Её позвали. Примеряли к стене картину с синими лошадями и кричали требовательно, чтоб смотрела. Она отошла, оглядываясь, побежала к рабочим, стала командовать, сразу включившись, но всё оборачивалась на него и кивала, мол, подожди.
Витька сперва ждал, прохаживался. А потом достал камеру и стал снимать. Стремянка, грязные подошвы на ней, а выше — картина косо на стене, с падающим на неё солнцем. Женщины в углу, в серых рабочих халатах, что-то зашивают огромными иглами с белой бечёвкой. Наташа. Наташа так и эдак, и ещё вот так. В узких брючках и широком свитере, падающем с одного плеча, с бейджем, криво приколотым к пушистой вязке. Когда подошла, стал прятать камеру, а она сказала, виновато улыбаясь, произнося имя твердо, как говорила когда-то на яхте красавица Ингрид:
— За мной уже приехали, Витка, машина ждёт. Ну что же мы так с тобой, а?
— Спишемся, — бодро ответил он, обнимая её, и поцеловал в пепельную макушку, — созвонимся. Напишешь мне?
— Да, Вить, напишу, всё-превсё.
Можно было махнуть за город. Бродить среди голых деревьев, разбивая подошвами лежалый скучный снег, увидеть первые листья и щёточку травы на чёрной жирной земле.
Витька поправил толстый, набитый курткой рюкзак и двинулся через людей, сверкание витрин и автомобилей — к Арбату. Там, на отполированной гостями булыжной мостовой, уставленной кукольными фонарями, на улице, куда москвичи, презрительно хмыкая, не забредали без дела, среди лоскутной суеты красок и звуков хорошо было снимать людей, разных.
Не было снов. Первое время Витька был рад этому. Слишком много всего произошло зимой в маленьком рыбацком поселке, и то, что случилось, надо было попробовать уложить в голове, а если в его жизнь вмешаются сны, то всё запутается ещё больше. Но чем дальше, тем чаще ему казалось — выпал, прорвал плёнку и болтается в вакууме, в котором ничего не происходит. Будто резкая остановка после бега, когда внутри ещё всё бежит и хочется размахивать руками, говорить громко, неважно что. Но говорить о зимних событиях оказалось некому. Он-то думал, Альехо выслушает.
А ещё молчала Ноа.
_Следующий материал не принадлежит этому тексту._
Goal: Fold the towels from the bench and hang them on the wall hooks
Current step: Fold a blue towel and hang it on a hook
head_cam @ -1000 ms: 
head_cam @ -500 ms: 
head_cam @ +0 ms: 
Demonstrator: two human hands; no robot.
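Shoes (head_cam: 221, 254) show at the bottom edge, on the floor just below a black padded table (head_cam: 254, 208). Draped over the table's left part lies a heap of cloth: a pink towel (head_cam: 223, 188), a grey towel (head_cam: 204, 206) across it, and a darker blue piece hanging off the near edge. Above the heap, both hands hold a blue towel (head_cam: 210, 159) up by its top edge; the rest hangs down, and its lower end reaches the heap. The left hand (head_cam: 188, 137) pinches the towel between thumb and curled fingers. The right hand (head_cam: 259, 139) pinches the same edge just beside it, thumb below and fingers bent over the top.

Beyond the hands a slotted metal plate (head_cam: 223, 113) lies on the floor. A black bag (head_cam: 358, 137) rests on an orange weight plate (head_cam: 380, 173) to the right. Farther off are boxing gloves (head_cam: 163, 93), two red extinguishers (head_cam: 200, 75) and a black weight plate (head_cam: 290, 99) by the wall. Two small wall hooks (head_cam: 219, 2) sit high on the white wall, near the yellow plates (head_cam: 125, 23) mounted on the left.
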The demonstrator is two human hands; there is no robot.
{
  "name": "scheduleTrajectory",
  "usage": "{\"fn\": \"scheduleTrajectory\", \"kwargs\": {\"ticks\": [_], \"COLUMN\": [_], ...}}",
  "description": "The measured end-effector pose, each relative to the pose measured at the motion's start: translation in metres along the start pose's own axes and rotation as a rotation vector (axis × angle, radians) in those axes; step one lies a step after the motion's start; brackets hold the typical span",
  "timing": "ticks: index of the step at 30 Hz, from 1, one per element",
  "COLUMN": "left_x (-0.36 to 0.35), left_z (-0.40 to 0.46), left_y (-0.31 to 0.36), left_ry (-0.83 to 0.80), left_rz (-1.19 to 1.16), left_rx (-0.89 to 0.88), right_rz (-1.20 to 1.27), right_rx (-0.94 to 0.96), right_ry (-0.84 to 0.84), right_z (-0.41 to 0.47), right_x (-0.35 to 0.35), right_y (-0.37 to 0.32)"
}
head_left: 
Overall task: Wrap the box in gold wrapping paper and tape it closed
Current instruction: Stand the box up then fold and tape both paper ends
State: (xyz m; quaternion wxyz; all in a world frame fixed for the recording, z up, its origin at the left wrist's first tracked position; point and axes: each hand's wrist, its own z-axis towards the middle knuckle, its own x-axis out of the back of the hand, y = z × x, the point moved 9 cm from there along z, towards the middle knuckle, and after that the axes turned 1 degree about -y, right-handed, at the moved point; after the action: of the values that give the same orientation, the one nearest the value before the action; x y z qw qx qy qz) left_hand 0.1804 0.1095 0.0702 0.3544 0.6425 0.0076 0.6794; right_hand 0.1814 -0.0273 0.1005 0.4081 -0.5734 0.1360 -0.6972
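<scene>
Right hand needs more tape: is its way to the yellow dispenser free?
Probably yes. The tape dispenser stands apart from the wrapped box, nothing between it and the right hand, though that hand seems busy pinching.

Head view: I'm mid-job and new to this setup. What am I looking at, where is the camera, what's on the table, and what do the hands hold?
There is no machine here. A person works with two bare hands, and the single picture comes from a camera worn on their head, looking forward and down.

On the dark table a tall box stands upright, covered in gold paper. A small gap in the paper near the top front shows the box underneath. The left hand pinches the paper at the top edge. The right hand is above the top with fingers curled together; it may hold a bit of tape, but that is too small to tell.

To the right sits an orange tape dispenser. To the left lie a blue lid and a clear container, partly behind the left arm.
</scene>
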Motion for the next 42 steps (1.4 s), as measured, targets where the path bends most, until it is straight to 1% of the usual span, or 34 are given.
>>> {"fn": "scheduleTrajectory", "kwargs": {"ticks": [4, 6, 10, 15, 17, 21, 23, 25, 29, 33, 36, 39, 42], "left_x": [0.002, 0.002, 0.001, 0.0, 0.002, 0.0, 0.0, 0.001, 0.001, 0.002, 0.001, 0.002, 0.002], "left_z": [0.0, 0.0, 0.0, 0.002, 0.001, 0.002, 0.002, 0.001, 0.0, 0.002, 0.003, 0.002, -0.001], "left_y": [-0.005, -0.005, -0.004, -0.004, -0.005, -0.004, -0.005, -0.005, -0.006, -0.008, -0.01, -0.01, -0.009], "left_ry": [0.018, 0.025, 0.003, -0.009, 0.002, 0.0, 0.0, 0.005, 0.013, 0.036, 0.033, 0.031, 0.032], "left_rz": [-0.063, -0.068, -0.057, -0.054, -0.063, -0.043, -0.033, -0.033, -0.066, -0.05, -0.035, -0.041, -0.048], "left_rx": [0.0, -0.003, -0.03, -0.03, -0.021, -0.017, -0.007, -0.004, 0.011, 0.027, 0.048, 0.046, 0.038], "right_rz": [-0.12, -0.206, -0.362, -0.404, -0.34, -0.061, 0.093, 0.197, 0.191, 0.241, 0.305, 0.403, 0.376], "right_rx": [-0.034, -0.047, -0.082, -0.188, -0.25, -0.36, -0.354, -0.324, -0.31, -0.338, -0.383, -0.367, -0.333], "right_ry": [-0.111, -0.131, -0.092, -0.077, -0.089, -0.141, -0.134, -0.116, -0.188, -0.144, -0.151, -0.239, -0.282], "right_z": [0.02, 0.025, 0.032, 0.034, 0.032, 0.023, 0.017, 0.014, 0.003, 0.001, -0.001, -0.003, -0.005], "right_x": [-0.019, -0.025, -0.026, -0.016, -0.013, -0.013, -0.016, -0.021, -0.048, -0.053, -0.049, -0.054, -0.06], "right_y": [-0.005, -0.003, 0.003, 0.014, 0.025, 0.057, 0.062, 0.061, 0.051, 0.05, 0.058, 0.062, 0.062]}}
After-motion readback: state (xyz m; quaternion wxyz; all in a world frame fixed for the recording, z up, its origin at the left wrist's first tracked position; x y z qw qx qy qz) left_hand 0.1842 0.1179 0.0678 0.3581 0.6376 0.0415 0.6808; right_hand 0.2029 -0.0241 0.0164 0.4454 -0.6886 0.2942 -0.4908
Просто жила рисунком на коже, не росла, хотя куда уж расти дальше — Витька носил теперь футболки с глухим воротом, чтоб не косились в студии клиенты на многоцветный рисунок, начинающийся под ямкой на горле.
Работая в студии или снимая на улицах, он плавно нажимал пальцем на спуск и замирал внутри, прислушиваясь — не шевельнется ли? Отсматривал на компьютере снимки, кое-что нравилось, а кое-что было действительно сильным, снова слушал, потирая рукой грудь через рубашку. А она не отзывалась. Как-то, выбрав снимок старой женщины, что сидела под зонтом, светлое, в тонких морщинах её лицо было расчерчено пунктиром капель, а в руках — пучок зелени, казавшийся в свете лица — чем-то ужасно важным; вскочил и, дергая рубашку, закричал:
— Ну? Что молчишь? Посмотри, это я сделал, ведь что-то могу!
Подбежал к зеркалу в коридоре и смотрел, уже не надеясь на осязание, — увидеть хоть маленькие движения своей ноши.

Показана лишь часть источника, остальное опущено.